Продолжая свои заседания в принадлежащей социалистам церкви, делегаты вскоре осознали, что их исторический "объединительный съезд" ведет к опасному расколу между Плехановым и Лениным. Выступления Плеханова были в лирическом ключе, они брали за живое; речи Ленина были проще, логичнее и доходчивее. Спор шел об организационной структуре партии. Ленин настаивал на том, чтобы партию составляла небольшая, спаянная железной дисциплиной элита профессиональных революционеров. Плеханов и его единомышленники были за то, чтобы партия была открыта для всех желающих. При голосовании Ленин, с незначительным перевесом, собрал большинство. Его сторонники стали называться "большевиками", а противники - "меньшевиками". Взглянув на Ленина, отчасти со страхом, отчасти с восхищением, Плеханов произнес: "Из такого теста получаются Робеспьеры".
Если Ленин был Робеспьером, то Александр Керенский был русским Дантоном. Сам пораженный сходством их судеб и образования, Керенский писал: "Не надо меня уверять, будто Ленин олицетворяет некую азиатскую "стихийную русскую силу". Я родился под тем же небом, дышал тем же воздухом, слушал те же крестьянские песни и играл на том же гимназическом дворе. Видел те же бескрайние дали с высокого берега Волги. Я твердо уверен: то, что сделал Ленин, преднамеренно и жестоко изувечив Россию, мог сделать лишь человек, который утратил всякую связь с нашей родиной и вытравил в себе всякое сыновнее чувство к ней".

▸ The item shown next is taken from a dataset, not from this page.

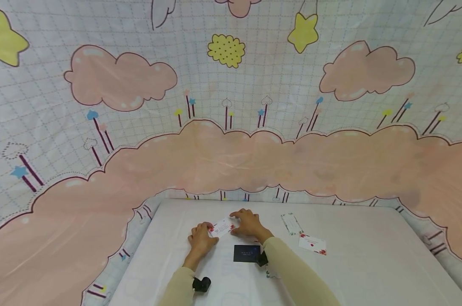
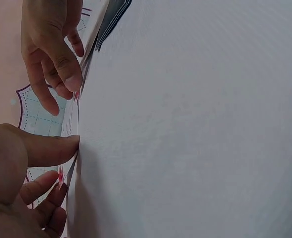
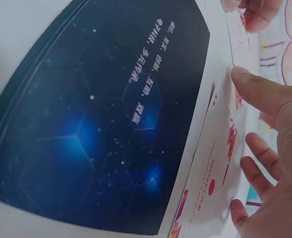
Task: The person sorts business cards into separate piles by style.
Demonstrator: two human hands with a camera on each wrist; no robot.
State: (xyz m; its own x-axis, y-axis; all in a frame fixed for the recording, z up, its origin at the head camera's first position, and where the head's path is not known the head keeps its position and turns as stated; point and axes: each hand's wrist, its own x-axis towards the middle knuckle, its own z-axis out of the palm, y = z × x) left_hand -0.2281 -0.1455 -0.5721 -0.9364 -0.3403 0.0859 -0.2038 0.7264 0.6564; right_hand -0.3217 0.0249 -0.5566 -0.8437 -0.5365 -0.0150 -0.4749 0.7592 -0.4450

Федор Керенский, Отец Александра Федоровича, был мягким, интеллигентным человеком, которого поначалу прочили в священнослужители, но он избрал учительскую профессию. Едва начав службу, он женился на своей ученице, офицерской дочери, дед которой был крепостным. Являясь директором Симбирской гимназии, Ф.Керенский принадлежал к сливкам местного общества. "С тех пор, как я себя помню, жили мы в огромной, прекрасной квартире, предоставленной нам казной, - писал его сын, А.Ф.Керенский. - Длинный ряд кабинетов; у старших сестер гувернантки; вспоминаю наши детские, устраивавшиеся в других домах местного общества праздники для детей". Став учащимся, Александр стоял в церкви на почетном месте, ведь он был директорским сыном. "Помню, в раннем детстве я был поистине верноподданным. Я искренне любил Россию... традиционную Россию с ее царями и православной церковью, с избранными слоями местного чиновничества". Настоятелем Симбирского собора был дядя Александра. Александр мечтал стать когда-нибудь "звонарем, который, забравшись на высокую колокольню, под облака, ударами могучего колокола призывает верующих в Божий храм".
В 1889 году, когда Александру исполнилось восемь лет, его отец получил назначение в Туркестанский край, и семейство Керенских переехало в Ташкент. Однажды вечером подслушал, как родители обсуждают нелегально распространявшуюся брошюру Льва Толстого, в которой писатель выступал против союза, заключенного между отсталой самодержавной Россией и Французской республикой, которой Толстой восхищался. "Однако мое юношеское восхищение царем ничуть не уменьшилось после того, как я услышал отзыв о нем Толстого, - писал Керенский. - ...Когда Александр III скончался, прочитав официальное сообщение о его смерти, я долго и безутешно плакал. Я не пропускал ни одной панихиды и добросовестно собирал среди соучеников деньги на венок почившему в Бозе императору".